## Information supplied:
※ ※ ※

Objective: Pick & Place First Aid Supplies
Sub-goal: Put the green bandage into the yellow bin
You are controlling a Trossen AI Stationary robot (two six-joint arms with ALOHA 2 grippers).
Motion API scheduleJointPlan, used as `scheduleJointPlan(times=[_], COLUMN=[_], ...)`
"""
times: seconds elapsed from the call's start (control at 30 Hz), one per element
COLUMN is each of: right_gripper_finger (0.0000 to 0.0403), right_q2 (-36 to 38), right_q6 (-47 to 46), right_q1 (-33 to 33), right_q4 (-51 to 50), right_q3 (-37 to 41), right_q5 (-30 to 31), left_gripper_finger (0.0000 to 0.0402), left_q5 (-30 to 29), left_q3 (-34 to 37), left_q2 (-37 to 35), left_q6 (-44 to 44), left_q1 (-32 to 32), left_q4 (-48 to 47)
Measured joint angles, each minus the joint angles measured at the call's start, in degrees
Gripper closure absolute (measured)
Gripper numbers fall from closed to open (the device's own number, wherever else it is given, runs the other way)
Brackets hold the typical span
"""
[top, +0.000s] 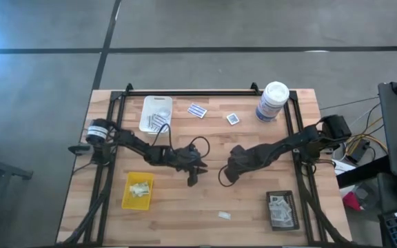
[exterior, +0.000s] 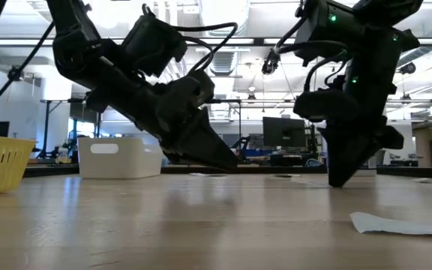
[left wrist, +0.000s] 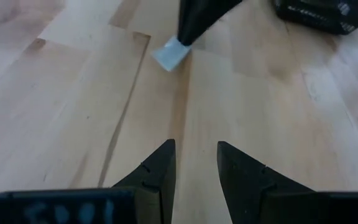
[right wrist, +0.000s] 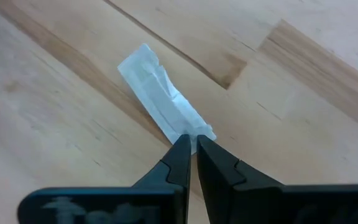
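High view: wooden table (top: 205, 207), pale planks, black frame rails along both sides and the far edge. Grey concrete floor around it, dark seams crossing. White tray (top: 156, 114) at far left with packets in it; yellow tray (top: 138, 190) near left, holding pale strips; black tray (top: 282, 210) near right, holding packets. White canister (top: 272, 101) at far right. Striped packet (top: 198, 110) and a square packet (top: 233, 118) lie loose on the far boards, apart from each other. Small pale strip (top: 224, 215) lies alone near the front. Left gripper (top: 192, 178) and right gripper (top: 224, 180) both low at table centre, close together.

Low view: boards run out to a cluttered workshop, with ceiling lights, monitors, benches. Yellow tray at the left edge, white tray behind it. Both grippers reach down to the wood. A crumpled pale packet (exterior: 400, 223) lies in the foreground at right.

Left wrist view: left fingers (left wrist: 157, 177) stand apart with bare wood between them, holding nothing. Beyond, the right gripper's tip sits on a pale packet (left wrist: 168, 56). Black tray at the far corner.

Right wrist view: right fingers (right wrist: 180, 163) nearly closed, pinching the end of the pale packet (right wrist: 160, 96), which lies flat on the planks across a dark grain seam.
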State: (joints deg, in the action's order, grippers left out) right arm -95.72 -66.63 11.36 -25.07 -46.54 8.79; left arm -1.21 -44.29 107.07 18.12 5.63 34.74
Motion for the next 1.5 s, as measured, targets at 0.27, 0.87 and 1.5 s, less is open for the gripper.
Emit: scheduleJointPlan(times=[0.27, 0.87, 1.5], right_gripper_finger=[0.0376, 0.0376, 0.0376], right_q2=[-3.0, -4.5, -4.7], right_q6=[1.9, 6.2, 8.2], right_q1=[-0.2, -0.8, -1.5], right_q4=[3.2, 11.5, 13.6], right_q3=[-0.2, -0.1, 0.2], right_q5=[1.3, 3.1, 4.5], left_gripper_finger=[0.0291, 0.0263, 0.0206], left_q5=[-0.2, -0.1, -0.3], left_q3=[-0.1, -0.2, -10.0], left_q2=[0.0, 0.0, 5.6], left_q6=[9.9, 13.6, 25.4], left_q1=[-1.9, -3.2, -3.8], left_q4=[-0.1, -0.2, -9.9])
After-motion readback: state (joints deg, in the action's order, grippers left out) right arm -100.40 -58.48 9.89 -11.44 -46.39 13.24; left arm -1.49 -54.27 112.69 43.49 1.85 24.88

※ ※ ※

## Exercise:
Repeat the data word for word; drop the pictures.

## Solution below:
Objective: Pick & Place First Aid Supplies
Sub-goal: Put the green bandage into the yellow bin
You are controlling a Trossen AI Stationary robot (two six-joint arms with ALOHA 2 grippers).
Motion API scheduleJointPlan, used as `scheduleJointPlan(times=[_], COLUMN=[_], ...)`
"""
times: seconds elapsed from the call's start (control at 30 Hz), one per element
COLUMN is each of: right_gripper_finger (0.0000 to 0.0403), right_q2 (-36 to 38), right_q6 (-47 to 46), right_q1 (-33 to 33), right_q4 (-51 to 50), right_q3 (-37 to 41), right_q5 (-30 to 31), left_gripper_finger (0.0000 to 0.0402), left_q5 (-30 to 29), left_q3 (-34 to 37), left_q2 (-37 to 35), left_q6 (-44 to 44), left_q1 (-32 to 32), left_q4 (-48 to 47)
Measured joint angles, each minus the joint angles measured at the call's start, in degrees
Gripper closure absolute (measured)
Gripper numbers fall from closed to open (the device's own number, wherever else it is given, runs the other way)
Brackets hold the typical span
"""
[top, +0.000s] 
[exterior, +0.000s] 
[left wrist, +0.000s] 
[right wrist, +0.000s] 
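High view: wooden table (top: 205, 207), pale planks, black frame rails along both sides and the far edge. Grey concrete floor around it, dark seams crossing. White tray (top: 156, 114) at far left with packets in it; yellow tray (top: 138, 190) near left, holding pale strips; black tray (top: 282, 210) near right, holding packets. White canister (top: 272, 101) at far right. Striped packet (top: 198, 110) and a square packet (top: 233, 118) lie loose on the far boards, apart from each other. Small pale strip (top: 224, 215) lies alone near the front. Left gripper (top: 192, 178) and right gripper (top: 224, 180) both low at table centre, close together.

Low view: boards run out to a cluttered workshop, with ceiling lights, monitors, benches. Yellow tray at the left edge, white tray behind it. Both grippers reach down to the wood. A crumpled pale packet (exterior: 400, 223) lies in the foreground at right.

Left wrist view: left fingers (left wrist: 157, 177) stand apart with bare wood between them, holding nothing. Beyond, the right gripper's tip sits on a pale packet (left wrist: 168, 56). Black tray at the far corner.

Right wrist view: right fingers (right wrist: 180, 163) nearly closed, pinching the end of the pale packet (right wrist: 160, 96), which lies flat on the planks across a dark grain seam.
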State: (joints deg, in the action's order, grippers left out) right arm -95.72 -66.63 11.36 -25.07 -46.54 8.79; left arm -1.21 -44.29 107.07 18.12 5.63 34.74
Motion for the next 1.5 s, as measured, targets at 0.27, 0.87 and 1.5 s, less is open for the gripper.
Emit: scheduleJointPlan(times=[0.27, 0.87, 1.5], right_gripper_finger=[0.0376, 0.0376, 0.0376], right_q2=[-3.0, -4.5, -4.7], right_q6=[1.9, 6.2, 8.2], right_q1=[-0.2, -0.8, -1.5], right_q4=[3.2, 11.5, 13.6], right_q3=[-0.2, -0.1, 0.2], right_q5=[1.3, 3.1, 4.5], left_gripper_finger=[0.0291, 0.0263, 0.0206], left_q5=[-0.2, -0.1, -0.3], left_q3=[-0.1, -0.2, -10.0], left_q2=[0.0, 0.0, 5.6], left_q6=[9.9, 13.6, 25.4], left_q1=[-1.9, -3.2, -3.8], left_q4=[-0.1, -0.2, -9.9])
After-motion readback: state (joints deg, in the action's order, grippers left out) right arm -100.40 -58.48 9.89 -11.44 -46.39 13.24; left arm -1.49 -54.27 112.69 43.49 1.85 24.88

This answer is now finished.